An activity to analyze the equity impact of the 10 budget reductions was the last action taken by the committee in its final meeting, completed after members voted individually on the reductions and provided their additional comments. The committee was broken into groups of four or five, and each group analyzed one of the proposed reductions. Some committee members expressed concern that the results were based on the opinions of those four or five people rather than the committee as a whole.

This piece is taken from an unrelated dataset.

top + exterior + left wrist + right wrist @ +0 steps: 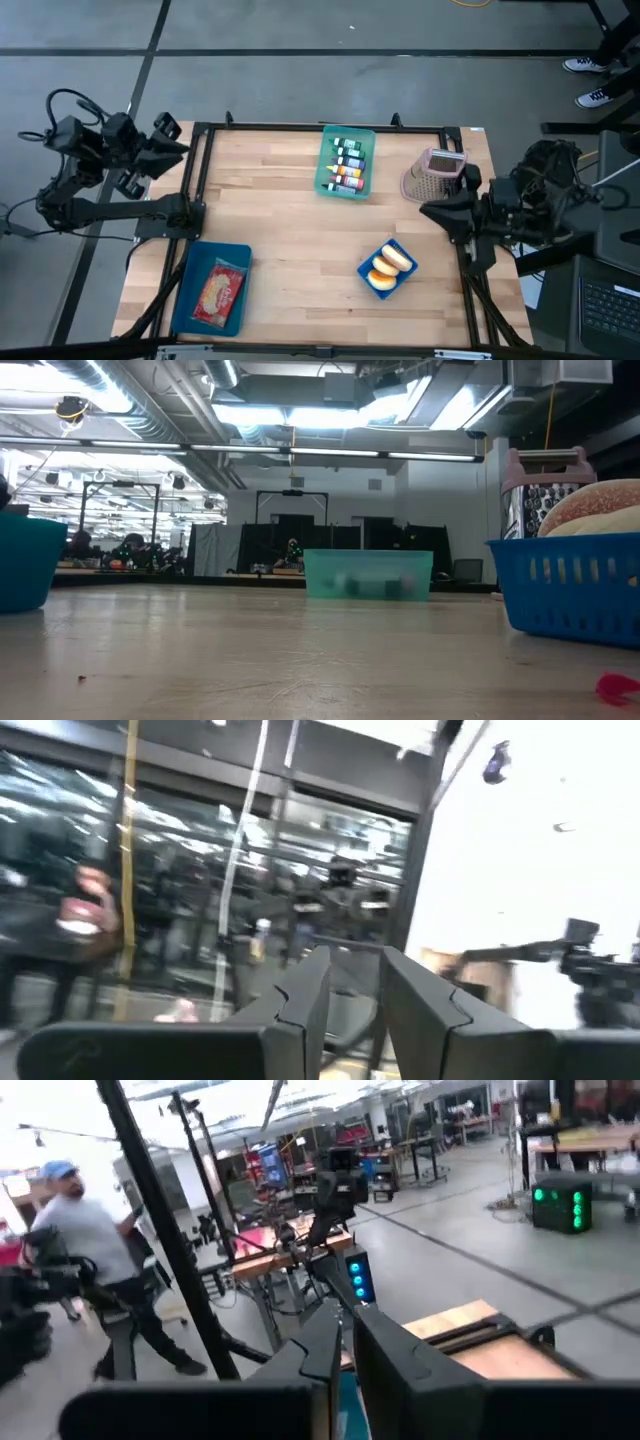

They also noted that the equity review was conducted on closing an elementary or middle school in general, as opposed to looking at specific schools.

Erickson said she wanted the limitations of the activity to be understood, and that she thinks the considerations would be different if specific schools had been reviewed because closing a school with more low-income families or more students with behavior issues, for example, would present additional challenges.

“I need the board to understand the limited scope that the equity tool was used,” Erickson said. “It was less than 30 minutes and one table got one line item and there wasn’t any instruction or real learning to make sure we are examining our personal bias and our personal privilege.”

Clogston said she felt the equity review “checked a box,” but was not thorough and did not represent the committee as a whole.

“Again, I felt like it was a checklist,” she said. “We discussed equity: check, we let the committee vote: check. It really wasn’t a true meaningful discussion on any of it and as a group.”

When the committee’s budget scenario was provided to the school board on Feb. 21, some board members asked about its format. Cynthia Johnson, the district’s executive director of inclusion, engagement and belonging, said that had the whole committee evaluated each option, it would have taken three or four hours. Multiple board members requested an equity review be completed for the specific schools administrators put forward for possible closures.

Kimball said she expected to see equity considerations for the closures and ways to mitigate concerns, though she recognized that may differ from what some committee members want.

“What are the ways that we can address those equity concerns?” Kimball said. “And that’s different than the committee doing an equity evaluation on each building and saying you must not close this building because of this, you must not close this building because of that.”

Emerson said she was also hopeful that the board would receive additional equity information, and that plans to help mitigate negative impacts on teachers’ working environment were a high priority for her.

“I am hopeful that we do have additional information on a variety of different points,” Emerson said. “Not just what are we doing, but why are we doing it and how is this in the best interest of our district.”

Lawrence schools Superintendent Anthony Lewis released his recommendation to consider closing Broken Arrow, Pinckney and Woodlawn elementaries and repurpose Liberty Memorial Central Middle School on Friday. The board will vote regarding which budget cuts to pursue, including whether to conduct public hearings regarding specific school closures, on Monday. The board will not vote on whether to close specific schools until after the public hearings are held.